This archive report was first published on 5 May 2021.
Maputo, Mozambique, May 5, 2021 – The northern Mozambican town of Palma remains deeply traumatised six weeks after it was raided by Islamic State-linked fighters, with hundreds of its residents fleeing each day, survivors and aid workers say.
The attack on March 24, 2021, killed dozens of people and triggered an exodus that included workers on a multi-billion-dollar liquefied natural gas (LNG) project.
The violence marked a major intensification in an insurgency that has wreaked havoc across Cabo Delgado province for over three years as the militants seek to establish a caliphate.
France's Total suspended work on the nearby LNG scheme, one of Africa's largest, following the attack, which also claimed the lives of several expatriate oil workers.

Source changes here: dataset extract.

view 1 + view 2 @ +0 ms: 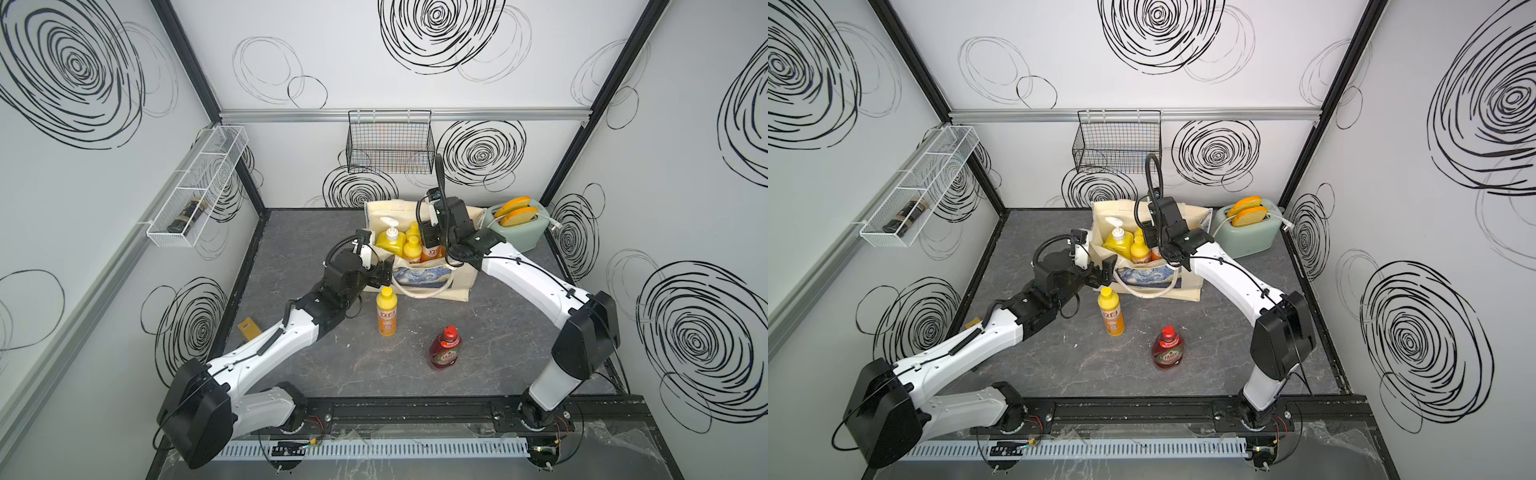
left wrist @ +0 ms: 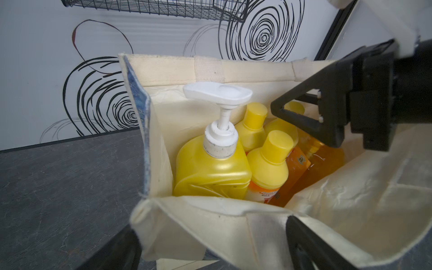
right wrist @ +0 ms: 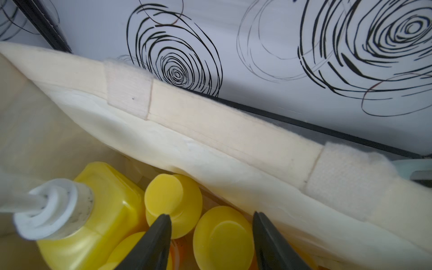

Despite the government's claim that its forces had driven out the extremists and that calm had returned, many people still feel unsafe and are leaving the area.
According to aid workers, hundreds of people have landed in the provincial capital Pemba on privately-organised rescue boats in recent days.
One of those who fled was Viaze Juma, a 34-year-old mother of four, who arrived in Pemba on Friday from Afungi, a peninsula near the heavily-guarded gas plant and five kilometres south of Palma.
"It's good that now I'm out of Palma. I'm safe but my house was burned down," she told AFP.
The United Nations announced that the number of internally displaced persons (IDPs) had breached the 30,000 mark, with the number increasing to 36,288 just four days later.
Further inland, in Mueda and Nangade, up to 40 families arrive each day on foot, aid workers say.
The true picture of the security situation in Palma remains obscure due to restricted access to the town for both the media and humanitarian organisations.
However, the flight of tens of thousands of civilians in a month-and-a-half – 6,000 of them in less than a week – shows that order has not yet been fully restored.
"The situation in Palma is very unstable, (with) shooting at night," said an aid worker in Mueda, around 180 kilometres (110 miles) southwest of Palma.
"It's a place where you cannot sleep thinking you are going to wake up with no problems," added the worker, who asked not to be named.